▶ _TASK BRIEF_: The response must restate the data exactly, with nothing left out.
┄┄┄┄┄┄
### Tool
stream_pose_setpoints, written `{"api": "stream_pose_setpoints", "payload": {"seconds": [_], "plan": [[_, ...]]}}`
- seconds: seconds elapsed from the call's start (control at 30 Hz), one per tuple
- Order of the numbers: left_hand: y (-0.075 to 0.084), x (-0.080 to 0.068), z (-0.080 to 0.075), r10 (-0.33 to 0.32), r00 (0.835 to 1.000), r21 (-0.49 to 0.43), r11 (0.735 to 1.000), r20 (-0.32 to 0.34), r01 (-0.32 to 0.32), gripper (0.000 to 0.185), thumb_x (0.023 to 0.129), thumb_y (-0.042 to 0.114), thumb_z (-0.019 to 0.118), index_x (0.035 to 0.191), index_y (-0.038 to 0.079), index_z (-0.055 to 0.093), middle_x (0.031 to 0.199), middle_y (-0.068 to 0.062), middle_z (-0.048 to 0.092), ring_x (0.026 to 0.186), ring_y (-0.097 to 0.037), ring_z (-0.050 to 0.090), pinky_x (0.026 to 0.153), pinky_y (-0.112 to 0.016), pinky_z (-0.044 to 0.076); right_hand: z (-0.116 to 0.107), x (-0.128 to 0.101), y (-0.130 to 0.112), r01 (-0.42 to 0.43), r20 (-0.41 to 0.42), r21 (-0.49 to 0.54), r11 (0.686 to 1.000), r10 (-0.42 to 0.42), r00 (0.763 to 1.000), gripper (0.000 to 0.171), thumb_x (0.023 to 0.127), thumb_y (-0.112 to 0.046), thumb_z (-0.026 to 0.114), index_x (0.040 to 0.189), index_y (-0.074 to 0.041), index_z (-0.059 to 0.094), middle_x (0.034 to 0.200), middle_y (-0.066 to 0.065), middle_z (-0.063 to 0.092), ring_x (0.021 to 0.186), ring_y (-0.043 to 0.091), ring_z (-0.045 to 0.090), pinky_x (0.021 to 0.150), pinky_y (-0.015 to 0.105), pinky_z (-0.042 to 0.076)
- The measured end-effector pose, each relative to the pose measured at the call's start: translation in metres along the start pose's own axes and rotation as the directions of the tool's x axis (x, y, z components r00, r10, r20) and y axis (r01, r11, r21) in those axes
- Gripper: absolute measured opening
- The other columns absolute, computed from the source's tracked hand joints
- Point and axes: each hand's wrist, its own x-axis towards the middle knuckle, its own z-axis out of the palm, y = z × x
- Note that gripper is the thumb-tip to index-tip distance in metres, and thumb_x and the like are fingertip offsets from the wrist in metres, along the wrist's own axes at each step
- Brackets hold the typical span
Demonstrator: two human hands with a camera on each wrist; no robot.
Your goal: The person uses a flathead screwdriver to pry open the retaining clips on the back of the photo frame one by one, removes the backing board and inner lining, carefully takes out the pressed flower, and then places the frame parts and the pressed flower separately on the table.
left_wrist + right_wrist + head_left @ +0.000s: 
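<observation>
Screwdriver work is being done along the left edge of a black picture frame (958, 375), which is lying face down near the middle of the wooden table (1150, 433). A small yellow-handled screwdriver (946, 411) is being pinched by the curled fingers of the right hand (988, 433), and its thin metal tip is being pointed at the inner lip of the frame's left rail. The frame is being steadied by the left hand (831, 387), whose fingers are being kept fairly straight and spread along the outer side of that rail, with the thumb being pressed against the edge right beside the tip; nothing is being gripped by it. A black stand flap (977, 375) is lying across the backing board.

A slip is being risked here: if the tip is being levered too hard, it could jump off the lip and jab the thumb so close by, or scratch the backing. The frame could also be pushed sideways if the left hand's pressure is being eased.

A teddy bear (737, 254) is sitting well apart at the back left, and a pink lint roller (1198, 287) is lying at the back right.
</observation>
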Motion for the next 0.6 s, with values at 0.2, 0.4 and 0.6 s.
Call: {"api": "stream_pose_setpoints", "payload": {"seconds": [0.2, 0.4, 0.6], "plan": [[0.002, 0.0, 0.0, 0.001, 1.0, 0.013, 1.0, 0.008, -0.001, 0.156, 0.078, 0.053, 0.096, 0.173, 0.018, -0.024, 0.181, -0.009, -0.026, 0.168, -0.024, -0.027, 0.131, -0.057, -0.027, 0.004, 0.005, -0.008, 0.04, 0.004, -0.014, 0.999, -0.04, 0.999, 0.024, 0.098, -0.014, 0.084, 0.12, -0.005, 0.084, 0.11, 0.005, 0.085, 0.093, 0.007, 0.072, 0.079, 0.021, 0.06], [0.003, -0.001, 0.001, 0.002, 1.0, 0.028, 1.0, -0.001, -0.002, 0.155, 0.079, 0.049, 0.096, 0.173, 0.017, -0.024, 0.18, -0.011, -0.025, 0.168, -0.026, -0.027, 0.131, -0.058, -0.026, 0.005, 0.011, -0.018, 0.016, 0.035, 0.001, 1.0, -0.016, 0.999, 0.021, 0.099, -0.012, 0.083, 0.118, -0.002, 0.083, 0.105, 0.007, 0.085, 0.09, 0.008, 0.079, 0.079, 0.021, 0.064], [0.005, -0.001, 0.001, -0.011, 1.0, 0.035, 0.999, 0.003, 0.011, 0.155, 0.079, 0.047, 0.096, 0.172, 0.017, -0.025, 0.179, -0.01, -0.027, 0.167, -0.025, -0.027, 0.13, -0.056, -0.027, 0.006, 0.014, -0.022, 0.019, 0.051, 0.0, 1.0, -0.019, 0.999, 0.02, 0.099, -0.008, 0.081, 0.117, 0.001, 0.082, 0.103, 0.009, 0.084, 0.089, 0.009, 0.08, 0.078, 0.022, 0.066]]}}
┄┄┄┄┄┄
▶ _ANSWER TO THIS PROBLEM_:
### Tool
stream_pose_setpoints, written `{"api": "stream_pose_setpoints", "payload": {"seconds": [_], "plan": [[_, ...]]}}`
- seconds: seconds elapsed from the call's start (control at 30 Hz), one per tuple
- Order of the numbers: left_hand: y (-0.075 to 0.084), x (-0.080 to 0.068), z (-0.080 to 0.075), r10 (-0.33 to 0.32), r00 (0.835 to 1.000), r21 (-0.49 to 0.43), r11 (0.735 to 1.000), r20 (-0.32 to 0.34), r01 (-0.32 to 0.32), gripper (0.000 to 0.185), thumb_x (0.023 to 0.129), thumb_y (-0.042 to 0.114), thumb_z (-0.019 to 0.118), index_x (0.035 to 0.191), index_y (-0.038 to 0.079), index_z (-0.055 to 0.093), middle_x (0.031 to 0.199), middle_y (-0.068 to 0.062), middle_z (-0.048 to 0.092), ring_x (0.026 to 0.186), ring_y (-0.097 to 0.037), ring_z (-0.050 to 0.090), pinky_x (0.026 to 0.153), pinky_y (-0.112 to 0.016), pinky_z (-0.044 to 0.076); right_hand: z (-0.116 to 0.107), x (-0.128 to 0.101), y (-0.130 to 0.112), r01 (-0.42 to 0.43), r20 (-0.41 to 0.42), r21 (-0.49 to 0.54), r11 (0.686 to 1.000), r10 (-0.42 to 0.42), r00 (0.763 to 1.000), gripper (0.000 to 0.171), thumb_x (0.023 to 0.127), thumb_y (-0.112 to 0.046), thumb_z (-0.026 to 0.114), index_x (0.040 to 0.189), index_y (-0.074 to 0.041), index_z (-0.059 to 0.094), middle_x (0.034 to 0.200), middle_y (-0.066 to 0.065), middle_z (-0.063 to 0.092), ring_x (0.021 to 0.186), ring_y (-0.043 to 0.091), ring_z (-0.045 to 0.090), pinky_x (0.021 to 0.150), pinky_y (-0.015 to 0.105), pinky_z (-0.042 to 0.076)
- The measured end-effector pose, each relative to the pose measured at the call's start: translation in metres along the start pose's own axes and rotation as the directions of the tool's x axis (x, y, z components r00, r10, r20) and y axis (r01, r11, r21) in those axes
- Gripper: absolute measured opening
- The other columns absolute, computed from the source's tracked hand joints
- Point and axes: each hand's wrist, its own x-axis towards the middle knuckle, its own z-axis out of the palm, y = z × x
- Note that gripper is the thumb-tip to index-tip distance in metres, and thumb_x and the like are fingertip offsets from the wrist in metres, along the wrist's own axes at each step
- Brackets hold the typical span
Demonstrator: two human hands with a camera on each wrist; no robot.
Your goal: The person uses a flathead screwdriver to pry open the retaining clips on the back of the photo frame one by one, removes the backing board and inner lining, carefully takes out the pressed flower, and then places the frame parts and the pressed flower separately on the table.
left_wrist + right_wrist + head_left @ +0.000s: 
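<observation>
Screwdriver work is being done along the left edge of a black picture frame (958, 375), which is lying face down near the middle of the wooden table (1150, 433). A small yellow-handled screwdriver (946, 411) is being pinched by the curled fingers of the right hand (988, 433), and its thin metal tip is being pointed at the inner lip of the frame's left rail. The frame is being steadied by the left hand (831, 387), whose fingers are being kept fairly straight and spread along the outer side of that rail, with the thumb being pressed against the edge right beside the tip; nothing is being gripped by it. A black stand flap (977, 375) is lying across the backing board.

A slip is being risked here: if the tip is being levered too hard, it could jump off the lip and jab the thumb so close by, or scratch the backing. The frame could also be pushed sideways if the left hand's pressure is being eased.

A teddy bear (737, 254) is sitting well apart at the back left, and a pink lint roller (1198, 287) is lying at the back right.
</observation>
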Motion for the next 0.6 s, with values at 0.2, 0.4 and 0.6 s.
Call: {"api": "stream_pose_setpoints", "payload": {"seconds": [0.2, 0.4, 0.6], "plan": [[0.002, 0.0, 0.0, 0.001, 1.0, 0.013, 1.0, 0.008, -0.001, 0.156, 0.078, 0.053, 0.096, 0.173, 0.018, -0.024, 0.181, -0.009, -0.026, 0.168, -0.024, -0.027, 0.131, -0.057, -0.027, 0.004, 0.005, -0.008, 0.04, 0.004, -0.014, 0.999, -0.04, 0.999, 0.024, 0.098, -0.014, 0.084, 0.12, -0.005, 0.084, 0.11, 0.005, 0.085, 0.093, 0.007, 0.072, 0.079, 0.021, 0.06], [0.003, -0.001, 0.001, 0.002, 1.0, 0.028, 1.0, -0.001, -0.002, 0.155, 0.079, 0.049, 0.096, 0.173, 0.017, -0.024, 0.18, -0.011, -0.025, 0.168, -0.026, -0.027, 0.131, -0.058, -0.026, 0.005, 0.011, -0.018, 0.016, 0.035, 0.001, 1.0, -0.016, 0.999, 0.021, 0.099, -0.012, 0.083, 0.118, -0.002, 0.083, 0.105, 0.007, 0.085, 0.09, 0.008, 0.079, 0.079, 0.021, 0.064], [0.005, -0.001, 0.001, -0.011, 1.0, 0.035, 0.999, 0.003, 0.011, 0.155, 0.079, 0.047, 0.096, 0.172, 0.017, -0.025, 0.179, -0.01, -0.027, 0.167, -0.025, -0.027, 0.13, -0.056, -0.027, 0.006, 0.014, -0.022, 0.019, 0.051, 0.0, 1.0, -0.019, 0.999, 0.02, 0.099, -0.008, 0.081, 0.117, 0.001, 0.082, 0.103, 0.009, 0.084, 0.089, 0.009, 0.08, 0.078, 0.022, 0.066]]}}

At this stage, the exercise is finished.